“Let me peel it back a bit and introduce you to me and who I am” is a statement B Wise made to himself with jamie, the sophomore album from the West-Sydney rapper. It’s an album that follows over a year of lockdowns, social turmoil, and the constant anxiety of hearing the news every day. Pandemonium created a space for the veteran to reflect, and now reintroduce himself to what he knows and loves: music.
The results are of course some of B Wise’s strongest music to date; the man who made 2013’s ‘Long Neck Brown Paper Bag’ in his prime. The album is a versatile mix with the common thread being vitality, traversing through the sounds of trap, pop-soaked rap, afrobeat, R&B, and more with a sense of hunger and passion. The guest list is stacked, with features from the likes of Sampa The Great, BLESSED, ONEFOUR, and more adding their perspectives to the opus, while the likes of UNO Stereo, Willstah, Milan Ring, and others thrive on the production side. jamie takes us deeper insight into the man that is B Wise, as he sings and spits some of his most vulnerable, insightful lyrics yet. In 2018 he told us he was Area Famous, today, he allows us into the area of his consciousness.
To peel back more layers, I hopped on the phone with B Wise to chat through reintroducing himself on jamie, as well as the collaborations on the project, and how he’s embracing his cultural heritage.
Congratulations on the album, man. How are you feeling about the release?

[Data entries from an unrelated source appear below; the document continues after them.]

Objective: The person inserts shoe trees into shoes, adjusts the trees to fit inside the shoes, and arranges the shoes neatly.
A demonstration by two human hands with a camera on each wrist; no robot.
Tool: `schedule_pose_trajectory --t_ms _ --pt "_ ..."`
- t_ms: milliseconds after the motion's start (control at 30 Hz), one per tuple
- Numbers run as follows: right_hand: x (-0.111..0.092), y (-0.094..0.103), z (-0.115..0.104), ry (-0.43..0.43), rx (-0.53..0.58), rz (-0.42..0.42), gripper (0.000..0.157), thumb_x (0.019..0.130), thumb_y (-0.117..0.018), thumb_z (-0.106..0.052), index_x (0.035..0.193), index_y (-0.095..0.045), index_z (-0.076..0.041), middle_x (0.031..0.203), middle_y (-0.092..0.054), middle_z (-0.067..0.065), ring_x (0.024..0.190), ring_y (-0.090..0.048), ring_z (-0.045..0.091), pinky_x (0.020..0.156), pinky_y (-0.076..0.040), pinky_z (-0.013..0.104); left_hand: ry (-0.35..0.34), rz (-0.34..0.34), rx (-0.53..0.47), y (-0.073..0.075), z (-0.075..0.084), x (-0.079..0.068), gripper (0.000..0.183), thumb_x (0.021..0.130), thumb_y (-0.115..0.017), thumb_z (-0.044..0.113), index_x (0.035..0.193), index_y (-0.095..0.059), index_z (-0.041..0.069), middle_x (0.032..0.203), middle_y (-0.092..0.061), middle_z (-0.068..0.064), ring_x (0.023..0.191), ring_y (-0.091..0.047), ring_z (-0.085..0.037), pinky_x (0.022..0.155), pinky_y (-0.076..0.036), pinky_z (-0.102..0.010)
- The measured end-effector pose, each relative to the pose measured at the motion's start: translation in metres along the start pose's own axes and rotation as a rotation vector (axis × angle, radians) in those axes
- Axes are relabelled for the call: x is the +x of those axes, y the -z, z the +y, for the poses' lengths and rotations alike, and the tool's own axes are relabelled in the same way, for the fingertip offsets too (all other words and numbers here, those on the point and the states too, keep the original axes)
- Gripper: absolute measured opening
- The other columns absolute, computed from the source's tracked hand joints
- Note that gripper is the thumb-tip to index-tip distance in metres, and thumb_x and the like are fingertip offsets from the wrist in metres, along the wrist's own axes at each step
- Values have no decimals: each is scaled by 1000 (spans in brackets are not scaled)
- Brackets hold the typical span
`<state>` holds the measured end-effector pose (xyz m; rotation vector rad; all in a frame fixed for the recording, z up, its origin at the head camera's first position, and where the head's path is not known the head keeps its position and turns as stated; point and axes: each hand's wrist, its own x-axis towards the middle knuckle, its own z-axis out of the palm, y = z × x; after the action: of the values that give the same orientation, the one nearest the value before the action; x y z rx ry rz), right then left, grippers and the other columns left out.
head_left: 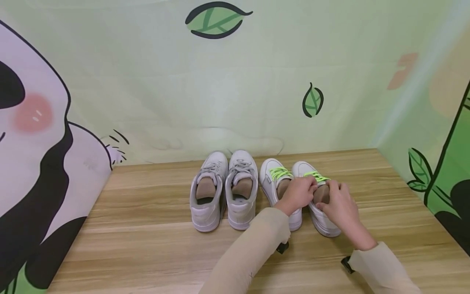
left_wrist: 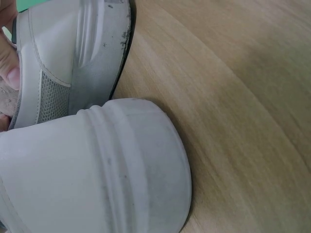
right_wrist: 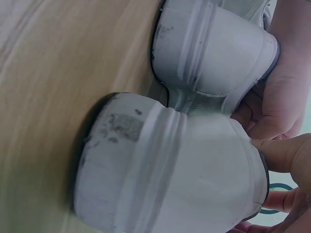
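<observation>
A white sneaker (head_left: 324, 223) with neon green laces (head_left: 316, 176) stands at the right end of a row, its brown inside showing. Both hands are at its opening. My left hand (head_left: 299, 192) reaches over the matching sneaker (head_left: 272, 185), fingers curled at the tongue and inner collar. From the other side, my right hand (head_left: 341, 206) grips the outer collar, thumb toward the inside. The right wrist view shows the right hand (right_wrist: 294, 187) at the collar of the near scuffed heel (right_wrist: 194, 179). In the left wrist view, the matching sneaker's heel (left_wrist: 141, 165) hides most of the left hand.
Left of this pair stand two white sneakers (head_left: 206, 194) (head_left: 241, 192) with greyish laces, toes toward the wall. All sit on a wood-grain surface (head_left: 147, 228). A pale green printed backdrop (head_left: 147, 81) with leaves and a panda rises behind and at the sides.
</observation>
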<state>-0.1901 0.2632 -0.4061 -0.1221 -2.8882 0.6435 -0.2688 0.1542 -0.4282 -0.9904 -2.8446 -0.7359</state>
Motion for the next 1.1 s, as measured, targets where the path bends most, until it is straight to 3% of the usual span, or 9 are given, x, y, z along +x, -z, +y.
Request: schedule_pose_trajectory --t_ms 433,767,1100 --pt "5 0 0 -25 -26 -8 64 68 -73 -19 117 -39 5 106 -40 34 85 -48 50 58 -40 52 2 21 13 -1 0 0 7 88 -52 22 89 -58 17 75 -58 10 64 -49 -2 56 -35 -11" --pt "4 -15 5 31 -27 116 60 66 -74 -12 111 -38 7 100 -41 32 73 -50 50 55 -41 53 -14 23 18 -1 0 0 8 88 -53 21 90 -59 17 74 -58 10 64 -49 -2 57 -35 -11" --pt "4 -24 6 3 -28 185 61 64 -76 -11 109 -38 5 100 -45 29 75 -51 46 56 -41 51 -24 40 31 -1 -1 0 8 88 -53 22 88 -59 18 71 -58 11 63 -49 -1 57 -35 -11"
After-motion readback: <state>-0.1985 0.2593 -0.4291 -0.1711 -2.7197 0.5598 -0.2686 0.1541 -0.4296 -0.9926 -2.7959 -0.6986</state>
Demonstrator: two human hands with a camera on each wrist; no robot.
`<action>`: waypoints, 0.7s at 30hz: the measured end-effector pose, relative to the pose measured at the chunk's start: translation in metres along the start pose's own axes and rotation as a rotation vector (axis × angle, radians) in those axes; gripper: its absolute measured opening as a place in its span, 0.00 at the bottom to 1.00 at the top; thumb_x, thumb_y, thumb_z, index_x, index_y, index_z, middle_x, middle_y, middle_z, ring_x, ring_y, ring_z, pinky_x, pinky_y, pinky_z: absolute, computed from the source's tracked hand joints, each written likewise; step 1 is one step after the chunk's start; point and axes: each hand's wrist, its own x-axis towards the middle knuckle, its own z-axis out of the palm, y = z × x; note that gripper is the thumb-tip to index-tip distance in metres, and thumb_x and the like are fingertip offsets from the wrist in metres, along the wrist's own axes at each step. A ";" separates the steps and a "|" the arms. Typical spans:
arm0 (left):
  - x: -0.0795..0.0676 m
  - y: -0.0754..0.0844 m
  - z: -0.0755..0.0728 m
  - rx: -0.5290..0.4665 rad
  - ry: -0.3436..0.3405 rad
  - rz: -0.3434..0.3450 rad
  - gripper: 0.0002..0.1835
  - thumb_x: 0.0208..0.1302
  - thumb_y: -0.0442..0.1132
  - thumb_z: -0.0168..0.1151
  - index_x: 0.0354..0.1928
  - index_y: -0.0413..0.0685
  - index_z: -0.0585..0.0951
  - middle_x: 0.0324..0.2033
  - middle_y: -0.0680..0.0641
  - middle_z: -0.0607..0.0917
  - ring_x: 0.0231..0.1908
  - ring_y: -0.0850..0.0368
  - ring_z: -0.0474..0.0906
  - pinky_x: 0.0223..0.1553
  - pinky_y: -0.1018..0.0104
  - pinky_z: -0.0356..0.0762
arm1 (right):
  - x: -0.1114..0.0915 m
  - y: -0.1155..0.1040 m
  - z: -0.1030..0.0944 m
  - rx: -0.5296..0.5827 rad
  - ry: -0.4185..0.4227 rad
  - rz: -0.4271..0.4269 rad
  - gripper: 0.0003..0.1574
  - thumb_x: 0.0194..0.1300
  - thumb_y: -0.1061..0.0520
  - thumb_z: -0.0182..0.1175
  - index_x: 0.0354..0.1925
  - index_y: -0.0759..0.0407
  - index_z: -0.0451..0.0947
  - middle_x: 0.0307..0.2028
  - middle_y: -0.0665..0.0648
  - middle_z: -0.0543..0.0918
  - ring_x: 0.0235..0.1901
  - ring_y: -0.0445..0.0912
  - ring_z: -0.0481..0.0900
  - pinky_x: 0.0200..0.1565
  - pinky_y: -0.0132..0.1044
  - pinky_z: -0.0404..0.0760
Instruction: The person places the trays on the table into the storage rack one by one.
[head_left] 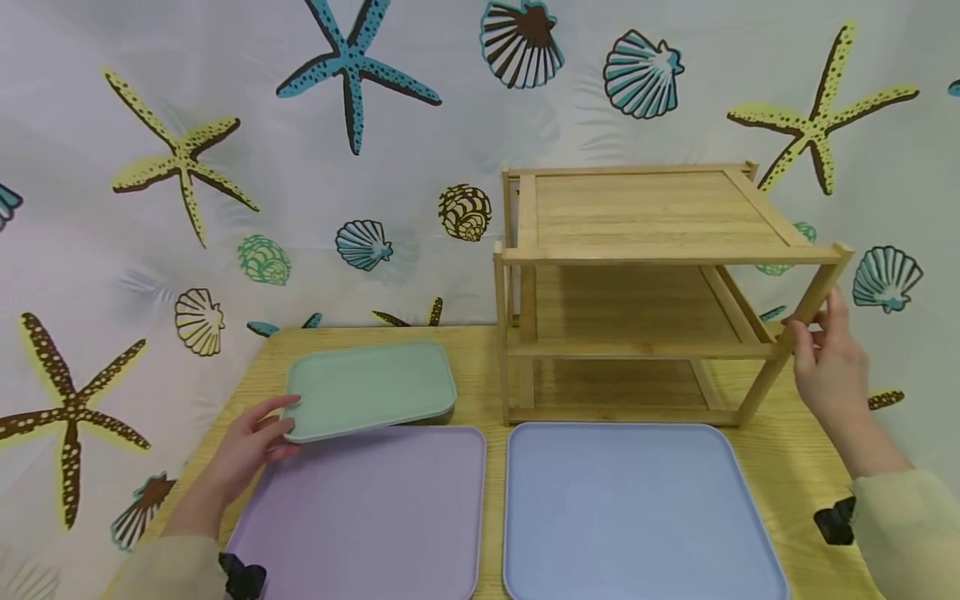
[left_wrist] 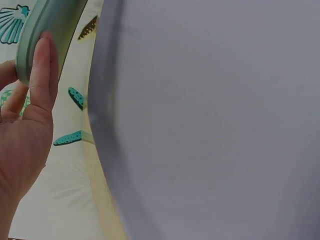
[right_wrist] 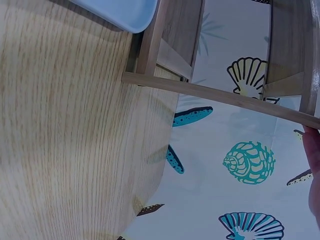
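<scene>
In the head view my left hand [head_left: 251, 446] pinches the left edge of a pale green tray [head_left: 371, 387]. The tray is tilted, its near edge over the back of a purple tray [head_left: 375, 517]. In the left wrist view the fingers [left_wrist: 41, 75] lie along the green tray's rim [left_wrist: 42, 37]. My right hand [head_left: 832, 367] holds the right front post of a three-level wooden rack [head_left: 645, 208]; in the right wrist view only part of that hand [right_wrist: 314, 170] shows, against the post [right_wrist: 220, 95].
A blue tray [head_left: 637, 508] lies in front of the rack, right of the purple one. The wooden table [head_left: 795, 483] meets a white cloth backdrop [head_left: 420, 150] printed with starfish and shells.
</scene>
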 end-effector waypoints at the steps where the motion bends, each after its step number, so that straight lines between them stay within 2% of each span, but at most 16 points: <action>1: -0.003 0.001 0.001 -0.036 0.013 0.002 0.20 0.73 0.37 0.55 0.65 0.46 0.71 0.40 0.54 0.82 0.36 0.59 0.83 0.39 0.66 0.82 | 0.000 0.000 0.000 -0.002 0.001 -0.001 0.36 0.72 0.66 0.50 0.72 0.56 0.50 0.43 0.75 0.79 0.36 0.69 0.79 0.37 0.11 0.58; 3: -0.011 0.002 0.004 -0.115 0.035 0.011 0.19 0.72 0.36 0.55 0.63 0.51 0.73 0.40 0.55 0.82 0.36 0.59 0.84 0.39 0.67 0.82 | -0.001 0.000 0.000 -0.007 0.004 -0.010 0.36 0.72 0.66 0.50 0.72 0.56 0.50 0.42 0.75 0.79 0.35 0.69 0.80 0.37 0.11 0.58; 8: -0.029 0.009 0.014 -0.291 0.092 0.052 0.17 0.71 0.33 0.55 0.59 0.54 0.77 0.37 0.51 0.84 0.35 0.58 0.84 0.37 0.68 0.82 | -0.001 0.000 0.001 -0.020 0.016 -0.022 0.35 0.73 0.66 0.49 0.72 0.56 0.49 0.43 0.74 0.79 0.35 0.67 0.80 0.37 0.12 0.57; 14: -0.050 0.018 0.032 -0.388 0.171 0.104 0.16 0.71 0.29 0.54 0.51 0.57 0.82 0.34 0.50 0.86 0.33 0.58 0.85 0.35 0.68 0.82 | -0.002 -0.003 0.001 -0.024 0.008 0.008 0.35 0.73 0.66 0.49 0.72 0.55 0.49 0.44 0.73 0.79 0.37 0.67 0.80 0.36 0.12 0.58; 16: -0.057 0.022 0.037 -0.429 0.195 0.130 0.17 0.71 0.27 0.53 0.50 0.56 0.83 0.36 0.52 0.86 0.33 0.59 0.85 0.35 0.67 0.82 | -0.002 -0.004 0.001 -0.023 0.007 0.022 0.35 0.73 0.65 0.49 0.73 0.54 0.49 0.44 0.72 0.79 0.37 0.68 0.80 0.36 0.12 0.57; 21: -0.070 0.039 0.049 -0.508 0.253 0.191 0.18 0.70 0.25 0.52 0.49 0.53 0.83 0.38 0.51 0.85 0.33 0.59 0.85 0.34 0.66 0.82 | -0.001 -0.004 0.002 -0.030 0.015 0.032 0.35 0.73 0.65 0.49 0.73 0.54 0.49 0.44 0.72 0.79 0.38 0.66 0.80 0.37 0.12 0.57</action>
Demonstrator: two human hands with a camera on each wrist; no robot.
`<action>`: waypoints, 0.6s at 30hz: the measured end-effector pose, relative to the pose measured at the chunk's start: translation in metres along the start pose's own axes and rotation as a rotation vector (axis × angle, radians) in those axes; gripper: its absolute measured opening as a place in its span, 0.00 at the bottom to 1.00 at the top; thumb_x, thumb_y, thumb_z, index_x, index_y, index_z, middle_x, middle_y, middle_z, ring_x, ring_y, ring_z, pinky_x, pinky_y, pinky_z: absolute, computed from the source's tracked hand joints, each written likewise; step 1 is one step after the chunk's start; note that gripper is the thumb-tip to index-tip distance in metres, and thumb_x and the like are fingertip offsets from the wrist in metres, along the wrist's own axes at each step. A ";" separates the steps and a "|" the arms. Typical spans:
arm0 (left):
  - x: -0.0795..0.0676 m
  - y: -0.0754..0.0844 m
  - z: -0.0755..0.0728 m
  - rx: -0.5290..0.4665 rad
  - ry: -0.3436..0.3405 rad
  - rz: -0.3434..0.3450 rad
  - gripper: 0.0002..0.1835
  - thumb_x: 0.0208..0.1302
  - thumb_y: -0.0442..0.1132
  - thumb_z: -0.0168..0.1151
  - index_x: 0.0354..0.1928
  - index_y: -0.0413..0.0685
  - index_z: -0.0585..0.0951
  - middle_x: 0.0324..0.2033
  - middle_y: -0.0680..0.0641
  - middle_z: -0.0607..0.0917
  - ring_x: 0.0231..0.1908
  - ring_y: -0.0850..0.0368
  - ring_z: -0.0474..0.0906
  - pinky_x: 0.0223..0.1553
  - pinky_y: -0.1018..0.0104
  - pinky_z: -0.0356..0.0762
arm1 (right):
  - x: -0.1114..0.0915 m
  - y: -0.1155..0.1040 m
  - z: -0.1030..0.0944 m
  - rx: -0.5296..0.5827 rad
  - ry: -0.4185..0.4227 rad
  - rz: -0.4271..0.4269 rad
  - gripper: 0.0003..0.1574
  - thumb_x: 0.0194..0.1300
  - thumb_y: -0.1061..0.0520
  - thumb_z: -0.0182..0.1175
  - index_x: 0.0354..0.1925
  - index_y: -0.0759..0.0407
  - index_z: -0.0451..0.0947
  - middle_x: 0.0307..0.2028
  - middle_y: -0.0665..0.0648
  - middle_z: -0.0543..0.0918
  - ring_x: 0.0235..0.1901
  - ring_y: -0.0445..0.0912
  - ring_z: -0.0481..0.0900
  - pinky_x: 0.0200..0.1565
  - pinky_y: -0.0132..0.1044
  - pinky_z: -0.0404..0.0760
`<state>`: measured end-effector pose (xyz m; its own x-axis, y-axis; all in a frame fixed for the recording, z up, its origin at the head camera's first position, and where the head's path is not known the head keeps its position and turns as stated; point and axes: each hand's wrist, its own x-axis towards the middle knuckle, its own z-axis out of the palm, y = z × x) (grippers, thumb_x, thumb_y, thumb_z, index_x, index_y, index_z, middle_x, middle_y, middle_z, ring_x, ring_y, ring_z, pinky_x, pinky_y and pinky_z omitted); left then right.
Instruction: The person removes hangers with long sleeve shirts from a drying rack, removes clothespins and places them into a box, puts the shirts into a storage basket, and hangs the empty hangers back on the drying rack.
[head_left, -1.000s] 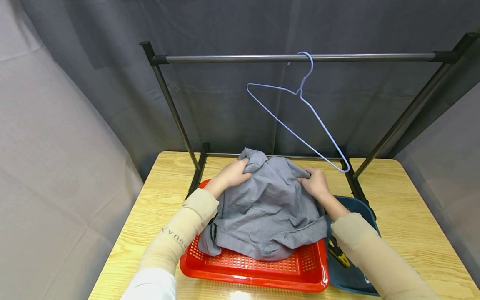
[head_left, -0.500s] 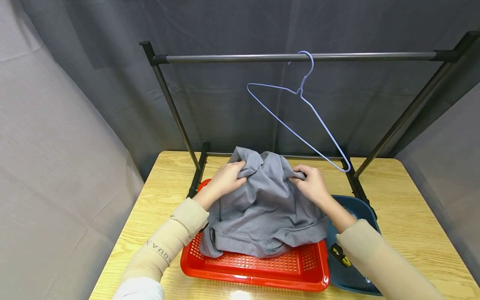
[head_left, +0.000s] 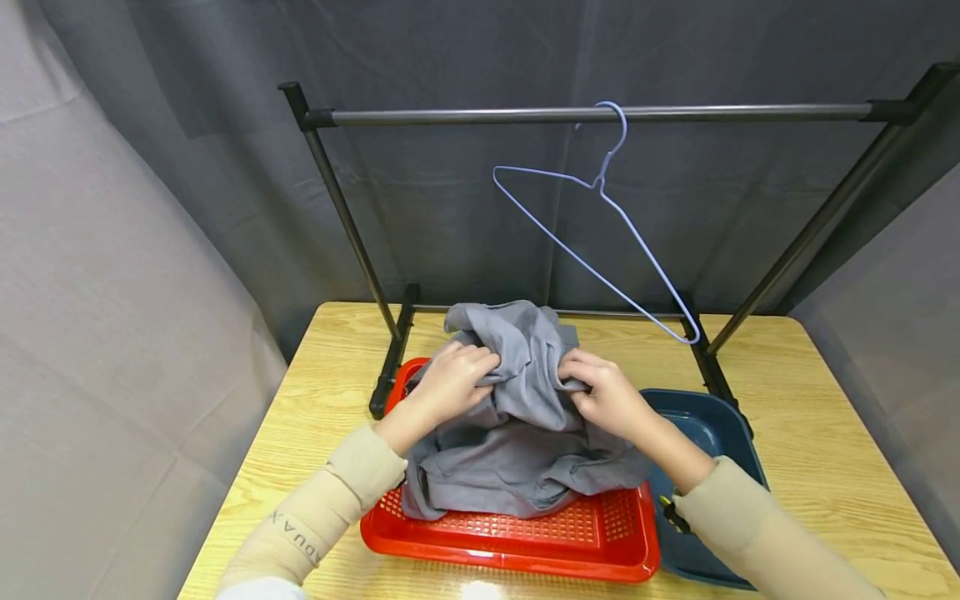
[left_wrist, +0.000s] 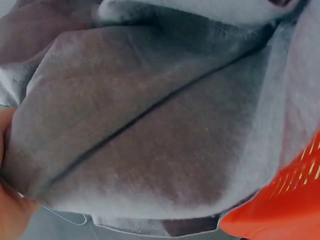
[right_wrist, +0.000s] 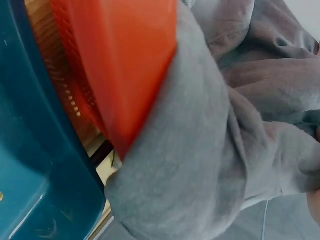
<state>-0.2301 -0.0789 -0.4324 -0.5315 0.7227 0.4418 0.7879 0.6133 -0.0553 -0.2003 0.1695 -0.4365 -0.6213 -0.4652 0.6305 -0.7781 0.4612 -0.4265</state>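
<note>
A crumpled grey garment (head_left: 510, 467) is heaped over the red basket (head_left: 510, 563), with its far part gathered up in folds between both hands. My left hand (head_left: 452, 382) grips the bunched cloth on the left side, fingers curled over a fold. On the right, my right hand (head_left: 607, 393) pinches another fold between thumb and fingers. A long seam crosses the garment (left_wrist: 150, 115) in the left wrist view, where only part of the hand shows at the left edge. Grey cloth (right_wrist: 175, 150) drapes over the basket's red rim (right_wrist: 125, 65) in the right wrist view.
A lilac hanger (head_left: 601, 182) hangs from the metal rail (head_left: 450, 117) of a rack behind the basket. To the right stands a dark blue tray (head_left: 701, 554), holding a small black and yellow item (head_left: 673, 515) partly behind the right sleeve. Wooden table (head_left: 300, 433) lies underneath.
Both hands have drawn toward the person and slightly closer together, gathering the garment's far part into tighter folds. The hanger, basket and tray have stayed put.
</note>
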 end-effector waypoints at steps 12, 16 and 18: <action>-0.015 0.023 -0.006 0.038 -0.152 0.058 0.13 0.45 0.40 0.68 0.35 0.51 0.78 0.32 0.52 0.81 0.35 0.56 0.77 0.39 0.64 0.68 | -0.008 -0.010 0.011 0.005 -0.197 -0.228 0.19 0.42 0.77 0.56 0.29 0.56 0.75 0.32 0.50 0.73 0.31 0.41 0.70 0.33 0.30 0.72; -0.018 0.029 -0.002 0.003 -0.278 0.037 0.13 0.46 0.40 0.67 0.36 0.51 0.77 0.33 0.53 0.82 0.37 0.56 0.78 0.41 0.62 0.68 | -0.011 -0.012 0.016 0.020 -0.320 -0.218 0.20 0.40 0.77 0.54 0.30 0.56 0.75 0.32 0.50 0.73 0.31 0.42 0.70 0.33 0.30 0.71; -0.019 0.031 0.001 -0.013 -0.334 0.023 0.13 0.46 0.39 0.67 0.36 0.52 0.78 0.33 0.53 0.82 0.37 0.57 0.78 0.41 0.62 0.68 | -0.013 -0.012 0.019 0.016 -0.388 -0.202 0.20 0.40 0.76 0.54 0.30 0.56 0.76 0.33 0.50 0.73 0.31 0.42 0.70 0.34 0.31 0.72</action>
<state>-0.1956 -0.0734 -0.4431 -0.5842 0.8023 0.1224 0.8037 0.5929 -0.0500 -0.1847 0.1559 -0.4514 -0.4424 -0.7961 0.4130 -0.8871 0.3210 -0.3317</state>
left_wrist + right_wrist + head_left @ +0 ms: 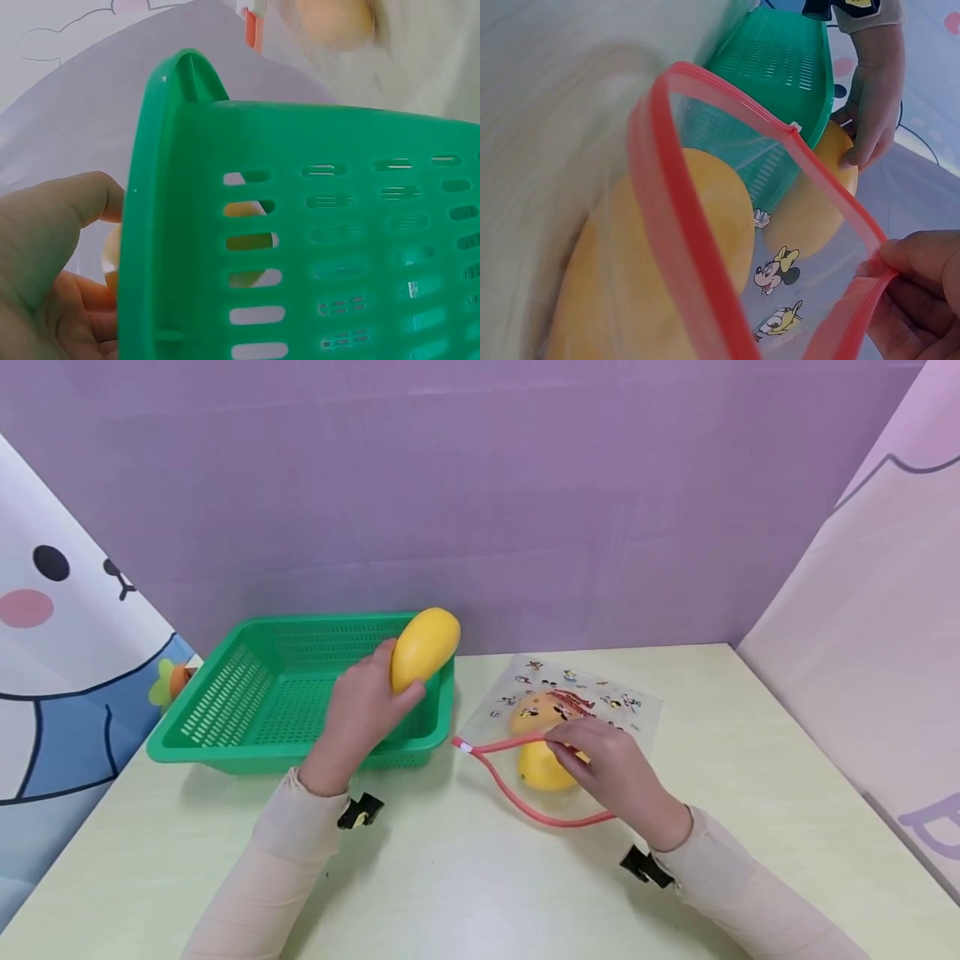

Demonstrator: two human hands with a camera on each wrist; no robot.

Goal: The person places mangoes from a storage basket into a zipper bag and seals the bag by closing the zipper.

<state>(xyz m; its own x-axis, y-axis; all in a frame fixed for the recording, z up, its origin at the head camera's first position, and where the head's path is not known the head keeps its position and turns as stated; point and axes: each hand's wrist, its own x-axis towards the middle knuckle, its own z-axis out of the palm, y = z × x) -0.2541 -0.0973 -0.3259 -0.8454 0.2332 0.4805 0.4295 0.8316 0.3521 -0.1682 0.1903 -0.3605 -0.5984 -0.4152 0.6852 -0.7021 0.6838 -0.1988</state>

Man, I’m feeling excited, and a bit of anxiety, but I’m just happy. I’ve been sitting on this project for a year now and working on it for a year, so it’s good to give it to the people in its entirety and really celebrate that moment because we put a lot of work into this one.
You’ve signified it is kind of like a reintroduction. Why did this feel like the right time to reintroduce yourself to the music scene?
I think it’s probably the perfect time if anything. When I came out the first time, I said what I had to say, and I brought what I had to the table, but there was also a bit of a shield because I was still relatively new to the Australian music scene, and the world music scene. With rap music we generally have this bravado, we sort of have a shield in a way, but things are moving and there are so many young kids repping so I wanted to talk to my audience, and new audiences, and say “Let me peel it back a bit and introduce you more to me and who I am”. And I felt the best way that I could do that was by stamping the project with a name that only my close ones really call me at home, just to say to people, this is me, and I’m peeling back, but at the same time it’s just the tip of the iceberg, this is just a new journey. You’re going to see different sides on this project, it’s up, it’s down, you’re going to see the fun party side to me, you’re going to see the serious side to me. The listener is really exploring sonically how much I care about my music and how I want it to sound and come across. That’s really what it is, I just want people to just really get to know me better.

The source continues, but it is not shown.